We were a curiously composed quartet as we met to commence our work: Myhanene and Cynthus coming from the spiritual realm where they see and serve Him who, after having burst the bonds of death, declared, " All power is given to me in heaven and in earth" ; I, of the earth "earthy", represented the opposite end of the ladder; while the intermediate state, to reveal which Christ for a moment raised the veil in His parable of Dives and Lazarus-where the "comforted" and the "tormented" are found within speaking distance-where the prayerless one at length is found praying, "Send him to my father's house", that psychic abode which we seldom allow to enter our mind, that strangely neglected but terribly real condition- was represented by Aphraar. And the difference between us was almost painfully obvious. It taught me one of the most powerful lessons of my life. Three of us were able to :maintain our positions with ease, but the case was very different with Aphraar, whose visibility could only be sustained by the help Myhanene afforded and a certain contribution Aphraar was allowed to draw from myself. On at least two occasions during our first meeting he suddenly disappeared, and a new body had to be built up again before we could proceed.
Coming to the actual way in which the story was received, it will be seen that my part in the transaction is very fully and suitably described as Recorder. It was seldom that we were less than four in number during our sessions. Aphraar would describe the experience in his own words, and I wrote as he dictated.
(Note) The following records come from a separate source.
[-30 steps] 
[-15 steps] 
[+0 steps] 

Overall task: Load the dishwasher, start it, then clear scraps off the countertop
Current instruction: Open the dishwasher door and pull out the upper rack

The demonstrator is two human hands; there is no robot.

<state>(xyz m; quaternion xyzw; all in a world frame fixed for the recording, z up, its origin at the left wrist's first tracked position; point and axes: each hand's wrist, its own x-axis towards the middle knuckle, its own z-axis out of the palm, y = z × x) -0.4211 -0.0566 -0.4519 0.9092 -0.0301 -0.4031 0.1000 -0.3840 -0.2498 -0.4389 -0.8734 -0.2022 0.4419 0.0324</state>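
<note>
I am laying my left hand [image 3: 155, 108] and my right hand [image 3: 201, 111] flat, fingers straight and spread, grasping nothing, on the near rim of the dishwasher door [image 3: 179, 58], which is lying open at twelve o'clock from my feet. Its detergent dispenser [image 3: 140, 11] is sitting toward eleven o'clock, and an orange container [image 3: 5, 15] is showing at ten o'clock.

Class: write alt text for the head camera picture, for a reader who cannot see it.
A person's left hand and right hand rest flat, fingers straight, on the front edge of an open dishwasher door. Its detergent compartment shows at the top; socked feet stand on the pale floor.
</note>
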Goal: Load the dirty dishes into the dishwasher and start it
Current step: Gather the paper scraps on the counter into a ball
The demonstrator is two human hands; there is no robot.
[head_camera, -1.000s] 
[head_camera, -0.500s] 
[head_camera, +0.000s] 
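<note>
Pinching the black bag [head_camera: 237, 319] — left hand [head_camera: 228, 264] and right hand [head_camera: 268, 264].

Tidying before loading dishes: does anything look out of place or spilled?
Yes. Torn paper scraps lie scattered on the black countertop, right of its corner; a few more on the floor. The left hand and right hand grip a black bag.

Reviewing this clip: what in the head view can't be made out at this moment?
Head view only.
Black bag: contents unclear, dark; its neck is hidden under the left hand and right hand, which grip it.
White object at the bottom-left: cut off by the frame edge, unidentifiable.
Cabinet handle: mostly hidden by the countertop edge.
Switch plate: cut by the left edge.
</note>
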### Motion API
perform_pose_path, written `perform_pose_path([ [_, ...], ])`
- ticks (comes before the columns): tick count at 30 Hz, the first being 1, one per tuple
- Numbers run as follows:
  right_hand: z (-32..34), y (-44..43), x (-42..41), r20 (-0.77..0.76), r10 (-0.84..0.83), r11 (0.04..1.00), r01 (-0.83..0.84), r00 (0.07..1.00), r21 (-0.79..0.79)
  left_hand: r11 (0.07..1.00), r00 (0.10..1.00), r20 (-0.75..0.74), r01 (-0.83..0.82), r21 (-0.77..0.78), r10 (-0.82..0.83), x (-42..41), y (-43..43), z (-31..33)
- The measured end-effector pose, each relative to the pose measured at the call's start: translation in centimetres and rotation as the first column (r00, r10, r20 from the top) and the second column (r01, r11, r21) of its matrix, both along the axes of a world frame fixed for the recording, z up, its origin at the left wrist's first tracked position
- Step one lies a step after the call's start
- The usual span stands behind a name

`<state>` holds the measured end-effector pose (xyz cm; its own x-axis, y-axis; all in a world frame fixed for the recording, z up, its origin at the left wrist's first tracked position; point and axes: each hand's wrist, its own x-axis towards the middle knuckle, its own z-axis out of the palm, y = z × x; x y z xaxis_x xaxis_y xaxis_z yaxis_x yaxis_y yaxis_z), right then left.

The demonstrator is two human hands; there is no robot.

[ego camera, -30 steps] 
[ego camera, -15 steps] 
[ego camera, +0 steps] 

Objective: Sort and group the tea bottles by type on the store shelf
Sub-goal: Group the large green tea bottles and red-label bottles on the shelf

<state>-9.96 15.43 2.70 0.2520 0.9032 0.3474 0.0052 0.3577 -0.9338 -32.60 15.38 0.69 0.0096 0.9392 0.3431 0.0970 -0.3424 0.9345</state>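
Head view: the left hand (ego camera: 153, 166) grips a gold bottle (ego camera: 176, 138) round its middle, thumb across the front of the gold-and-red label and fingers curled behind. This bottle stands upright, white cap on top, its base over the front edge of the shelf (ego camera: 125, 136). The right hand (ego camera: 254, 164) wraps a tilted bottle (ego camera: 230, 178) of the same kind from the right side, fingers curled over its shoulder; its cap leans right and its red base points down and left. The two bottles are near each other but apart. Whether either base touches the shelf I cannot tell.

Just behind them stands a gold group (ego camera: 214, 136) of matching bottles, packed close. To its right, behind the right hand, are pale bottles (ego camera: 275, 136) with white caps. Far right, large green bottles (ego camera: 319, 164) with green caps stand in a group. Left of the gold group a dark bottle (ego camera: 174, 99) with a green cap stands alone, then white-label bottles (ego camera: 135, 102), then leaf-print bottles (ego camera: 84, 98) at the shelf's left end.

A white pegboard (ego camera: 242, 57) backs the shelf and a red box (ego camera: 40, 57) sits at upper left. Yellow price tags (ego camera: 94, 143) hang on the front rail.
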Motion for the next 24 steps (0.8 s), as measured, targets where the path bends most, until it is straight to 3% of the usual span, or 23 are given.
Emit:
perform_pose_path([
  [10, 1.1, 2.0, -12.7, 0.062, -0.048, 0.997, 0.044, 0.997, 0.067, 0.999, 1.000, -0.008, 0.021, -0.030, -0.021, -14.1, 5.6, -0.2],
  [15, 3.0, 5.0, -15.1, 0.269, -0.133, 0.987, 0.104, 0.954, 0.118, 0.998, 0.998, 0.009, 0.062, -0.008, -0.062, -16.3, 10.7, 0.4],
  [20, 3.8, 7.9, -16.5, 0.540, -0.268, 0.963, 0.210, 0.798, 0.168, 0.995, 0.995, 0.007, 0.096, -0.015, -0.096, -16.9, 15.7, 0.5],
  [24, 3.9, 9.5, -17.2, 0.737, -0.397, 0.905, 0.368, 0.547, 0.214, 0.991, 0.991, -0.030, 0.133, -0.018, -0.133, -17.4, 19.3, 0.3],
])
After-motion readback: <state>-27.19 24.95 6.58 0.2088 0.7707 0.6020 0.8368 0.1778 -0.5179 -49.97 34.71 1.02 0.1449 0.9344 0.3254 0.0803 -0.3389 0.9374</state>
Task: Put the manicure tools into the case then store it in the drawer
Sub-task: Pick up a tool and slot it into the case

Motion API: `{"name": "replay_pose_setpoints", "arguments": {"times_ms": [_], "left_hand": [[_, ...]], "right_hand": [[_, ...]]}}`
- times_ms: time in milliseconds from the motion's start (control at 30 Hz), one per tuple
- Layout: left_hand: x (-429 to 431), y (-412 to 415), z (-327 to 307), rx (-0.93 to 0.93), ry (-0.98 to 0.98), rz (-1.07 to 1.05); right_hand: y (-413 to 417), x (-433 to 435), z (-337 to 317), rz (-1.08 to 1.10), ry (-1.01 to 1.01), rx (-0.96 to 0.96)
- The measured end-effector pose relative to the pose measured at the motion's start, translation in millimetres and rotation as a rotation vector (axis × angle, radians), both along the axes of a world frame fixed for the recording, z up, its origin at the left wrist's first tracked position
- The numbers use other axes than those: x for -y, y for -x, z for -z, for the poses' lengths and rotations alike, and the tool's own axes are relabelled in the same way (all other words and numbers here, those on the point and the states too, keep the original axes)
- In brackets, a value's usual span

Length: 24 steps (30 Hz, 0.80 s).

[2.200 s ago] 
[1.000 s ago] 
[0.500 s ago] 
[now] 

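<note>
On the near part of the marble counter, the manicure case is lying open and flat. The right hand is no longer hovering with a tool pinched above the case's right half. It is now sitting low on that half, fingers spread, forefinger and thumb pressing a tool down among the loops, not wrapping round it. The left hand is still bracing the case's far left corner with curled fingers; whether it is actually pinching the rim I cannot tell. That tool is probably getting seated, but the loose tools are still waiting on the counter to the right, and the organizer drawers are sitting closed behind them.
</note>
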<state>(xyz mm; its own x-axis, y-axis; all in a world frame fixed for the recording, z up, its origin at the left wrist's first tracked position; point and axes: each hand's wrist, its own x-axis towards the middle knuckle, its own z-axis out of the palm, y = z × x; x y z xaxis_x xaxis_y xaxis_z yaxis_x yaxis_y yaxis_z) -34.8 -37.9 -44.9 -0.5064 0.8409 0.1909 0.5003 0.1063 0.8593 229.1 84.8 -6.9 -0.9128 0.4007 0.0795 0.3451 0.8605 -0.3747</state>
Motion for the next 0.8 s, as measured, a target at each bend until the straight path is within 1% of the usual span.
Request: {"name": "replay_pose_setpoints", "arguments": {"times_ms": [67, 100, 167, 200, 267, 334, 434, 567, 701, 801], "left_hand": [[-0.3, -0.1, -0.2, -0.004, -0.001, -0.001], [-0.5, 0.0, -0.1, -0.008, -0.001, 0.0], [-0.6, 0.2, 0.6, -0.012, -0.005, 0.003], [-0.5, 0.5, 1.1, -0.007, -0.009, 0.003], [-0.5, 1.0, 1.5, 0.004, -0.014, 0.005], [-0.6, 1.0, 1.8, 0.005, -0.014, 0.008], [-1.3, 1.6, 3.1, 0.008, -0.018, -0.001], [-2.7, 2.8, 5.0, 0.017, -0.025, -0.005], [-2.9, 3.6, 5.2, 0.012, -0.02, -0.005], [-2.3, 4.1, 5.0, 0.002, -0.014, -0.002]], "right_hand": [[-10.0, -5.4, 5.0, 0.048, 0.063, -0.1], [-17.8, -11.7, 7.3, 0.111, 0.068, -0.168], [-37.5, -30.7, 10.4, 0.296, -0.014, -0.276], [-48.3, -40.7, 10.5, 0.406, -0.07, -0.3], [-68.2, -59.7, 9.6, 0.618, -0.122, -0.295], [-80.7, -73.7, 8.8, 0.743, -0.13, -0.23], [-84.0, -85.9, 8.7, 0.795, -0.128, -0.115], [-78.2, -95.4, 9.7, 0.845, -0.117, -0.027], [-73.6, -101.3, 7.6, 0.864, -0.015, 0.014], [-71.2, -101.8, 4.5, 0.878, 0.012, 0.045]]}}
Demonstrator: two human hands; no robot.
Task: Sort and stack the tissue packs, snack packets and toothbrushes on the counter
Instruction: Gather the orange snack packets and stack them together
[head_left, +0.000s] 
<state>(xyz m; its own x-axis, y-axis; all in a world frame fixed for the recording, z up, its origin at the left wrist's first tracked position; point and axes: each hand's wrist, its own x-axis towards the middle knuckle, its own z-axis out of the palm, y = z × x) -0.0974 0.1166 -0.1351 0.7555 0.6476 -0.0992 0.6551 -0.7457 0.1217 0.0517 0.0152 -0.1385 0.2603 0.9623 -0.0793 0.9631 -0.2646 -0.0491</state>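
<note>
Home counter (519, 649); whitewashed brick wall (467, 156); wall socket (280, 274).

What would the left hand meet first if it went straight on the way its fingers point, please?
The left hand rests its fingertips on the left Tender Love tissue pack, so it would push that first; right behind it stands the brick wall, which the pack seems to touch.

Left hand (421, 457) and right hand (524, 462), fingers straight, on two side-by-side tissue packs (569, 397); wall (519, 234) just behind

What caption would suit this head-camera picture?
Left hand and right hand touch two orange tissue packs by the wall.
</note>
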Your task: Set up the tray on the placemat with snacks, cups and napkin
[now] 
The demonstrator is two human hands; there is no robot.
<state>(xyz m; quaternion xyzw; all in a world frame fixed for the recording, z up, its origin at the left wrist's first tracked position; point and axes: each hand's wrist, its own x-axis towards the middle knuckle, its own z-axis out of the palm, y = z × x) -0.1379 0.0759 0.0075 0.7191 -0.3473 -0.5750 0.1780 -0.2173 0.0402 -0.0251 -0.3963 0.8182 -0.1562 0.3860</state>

Sometimes Cynthus would intervene with a question; at other times one of the friends who had figured in the incident would venture a correction. But, generally speaking, the first draft was made according to the best of Aphraar's recollection, until he came to the point where he reached his mother's home and he was about to realize the satisfaction for which he had endured a life's hunger. He was within touch of the goal that had bounded his great ideal. Here Cynthus thought he reached a fitting conclusion to the first volume, and' at his suggestion Myhanene somewhat reluctantly consented for it to be so"
At this stage the work was nothing beyond a bald, disjointed, and inanimate outline, but Cynthus was able to dispense with the regular attendance of Aphraar and proceed to throw movement into the story by collaboration with others who had played their part, and himself throwing in the necessary background to give suitable colouring and perspective to the picture. This was still done by dictation wherever it involved consultation, but in such scenes as " A Magnetic Chorale" and "The Sanctuary of Silence" he took control and wrote without any hindrance to the free expression of his poetic thought.
Such is a brief but actual statement of the facts in connection with the production of Through the Mists. I know full well by the stream of correspondence which has continued through the seventeen years since its publication the kind of thoughts which will rise in the minds of many who read the above. This is not the place either for me to anticipate or attempt to answer them, though perhaps I may be allowed to ask one question in passing : Is anything I have asserted contrary to affirmations which have been made by the foremost men of science ? Is it more wonderful than that by wireless telephony the voice of a speaker in New York can be distinctly heard in London ? It is certainly dangerous now to say that anything is impossible.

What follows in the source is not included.